Inexperienced lifters can begin to experience loss of ability and increased fatigue levels when excessive training demands are placed upon them. This is why we reserve this approach for advanced lifters.
Keys to Success
It is important to note that no matter how well selected your main exercises are, your accessory programming dictates your overall success. Without an intelligently laid out accessory workout plan, you raise the likelihood of both failure and injury. Your accessory workouts will build muscle mass, improve strength endurance, and increase GPP levels.
It is vital to have a balanced approach to your exercise selection as a beginner. For at least the first five years of your training, you will be building your base as far as muscle mass, and work capacity goes, so leaving no stone unturned is essential. Focus on consistently training all major muscle groups, occasionally focusing on a specific weakness if it becomes restrictive to your progress.

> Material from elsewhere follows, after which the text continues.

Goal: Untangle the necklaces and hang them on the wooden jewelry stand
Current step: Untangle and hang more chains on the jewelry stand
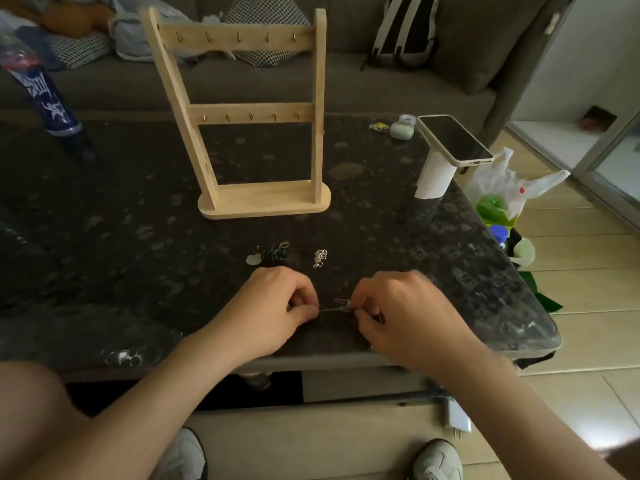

As an advanced lifter, you will already have a good idea of your specific weaknesses. The trick here is to have the ability to program to address these particular weaknesses while still training the remaining muscle groups to an adequate level, so progress continues. You do not want to focus so intently on one weakness that another arises; this makes training into a game of Whac-a-Mole.
To accomplish this, you will ultimately have to increase the overall volume, which will require the necessary levels of conditioning to manage the training while still recovering adequately between training sessions. This is another reason why we recommend this approach be reserved for those who have reached an advanced training level.
To continue to improve, you will also have to escalate the intensity levels of your training consistently. Unlike some sports where they become easier as you improve, weight training must become increasingly difficult to be effective. You get stronger, and the training gets tougher. Accommodation is a vampire; increased volume and consistent exposure to optimal intensity levels are a stakes to the heart.
Simmons, L. (2007). Westside Barbell Book of Methods. Westside Barbell.
Verkhoshansky, Y., & Siff, M. C. (2009). Supertraining. Verkhoshansky.
Zatsiorsky, V. M., & Kraemer, W. J. (2006). Science and Practice of Strength Training. Human Kinetics.